In the past decade, numerous studies have highlighted the significance of family or couples therapy over non-family therapy in the treatment of substance abuse. However, few systematic studies have directly examined the effect of parental substance abuse treatment on their children. Parental discord is a major consequence of substance abuse and a key factor in the poor psychosocial functioning of their children. The study by Kelly et al is one of the few studies that have used a well designed research protocol, including randomisation, clear inclusion and exclusion criteria, a comparison group, and the use of standardised instruments to assess relationship functioning in the parental dyads and psychosocial functioning in the children.
More specifically, this study provides evidence that BCT is more effective than IBT or PACT in improving substance use in the affected parent, the relationship with their spouse, as well as the psychosocial functioning of their children. This improvement in functioning was measured and maintained over a 12 month period. Moreover, the effects of treatment were observed whether the parent was an alcoholic or a drug abuser.
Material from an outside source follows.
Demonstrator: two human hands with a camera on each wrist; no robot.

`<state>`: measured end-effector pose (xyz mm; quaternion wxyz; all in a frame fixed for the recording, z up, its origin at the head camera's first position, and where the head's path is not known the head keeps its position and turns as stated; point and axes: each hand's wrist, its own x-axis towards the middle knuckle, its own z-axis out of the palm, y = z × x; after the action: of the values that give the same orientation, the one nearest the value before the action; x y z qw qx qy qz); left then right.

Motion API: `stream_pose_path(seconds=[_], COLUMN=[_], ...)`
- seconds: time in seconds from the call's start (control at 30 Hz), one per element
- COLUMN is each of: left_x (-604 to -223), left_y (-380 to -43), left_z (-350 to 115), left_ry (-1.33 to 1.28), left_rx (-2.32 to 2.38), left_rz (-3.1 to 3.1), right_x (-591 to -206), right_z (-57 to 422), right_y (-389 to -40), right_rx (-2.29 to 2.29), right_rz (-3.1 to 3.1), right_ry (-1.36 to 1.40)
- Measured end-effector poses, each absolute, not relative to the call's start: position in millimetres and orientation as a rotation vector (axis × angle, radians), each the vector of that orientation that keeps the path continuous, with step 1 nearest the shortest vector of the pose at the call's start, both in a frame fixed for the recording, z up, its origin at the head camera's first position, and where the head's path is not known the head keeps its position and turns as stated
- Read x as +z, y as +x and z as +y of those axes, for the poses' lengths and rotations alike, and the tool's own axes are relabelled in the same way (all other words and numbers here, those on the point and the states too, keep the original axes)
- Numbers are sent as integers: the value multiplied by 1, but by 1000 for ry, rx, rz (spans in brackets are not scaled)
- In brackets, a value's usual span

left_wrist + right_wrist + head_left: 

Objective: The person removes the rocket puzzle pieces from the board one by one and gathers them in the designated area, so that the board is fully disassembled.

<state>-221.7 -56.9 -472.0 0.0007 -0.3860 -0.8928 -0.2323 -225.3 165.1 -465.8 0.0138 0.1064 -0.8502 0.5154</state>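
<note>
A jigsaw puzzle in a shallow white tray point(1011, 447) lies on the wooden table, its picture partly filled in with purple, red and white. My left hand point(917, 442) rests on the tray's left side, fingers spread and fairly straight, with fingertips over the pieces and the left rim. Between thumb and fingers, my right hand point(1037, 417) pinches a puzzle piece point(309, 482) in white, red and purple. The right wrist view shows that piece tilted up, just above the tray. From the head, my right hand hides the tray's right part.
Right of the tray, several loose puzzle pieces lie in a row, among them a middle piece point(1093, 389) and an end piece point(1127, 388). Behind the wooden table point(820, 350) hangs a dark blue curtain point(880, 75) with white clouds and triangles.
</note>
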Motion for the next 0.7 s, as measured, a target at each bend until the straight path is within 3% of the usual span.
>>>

In terms of the generalisability of these findings, the majority of participants were Caucasian couples; and in the drug group the primary substances of abuse were cocaine or opioids. It remains to be determined whether the same effects would be observed in other racial/ethnic groups. It would also be of interest in future studies of family interventions to examine children using information from multiple informants and to use other indicators of change (eg, teacher ratings, child interviews).
The major clinical implications of these findings are the importance of BCT in improving not only the functioning of the substance abusing individual, but also the psychosocial functioning of his/her preadolescent/adolescent children. It would be interesting to follow these children over time to determine whether family interventions, such as BCT at pivotal points in adolescent development, might positively influence the familial “cycle” of substance abuse in the longer term.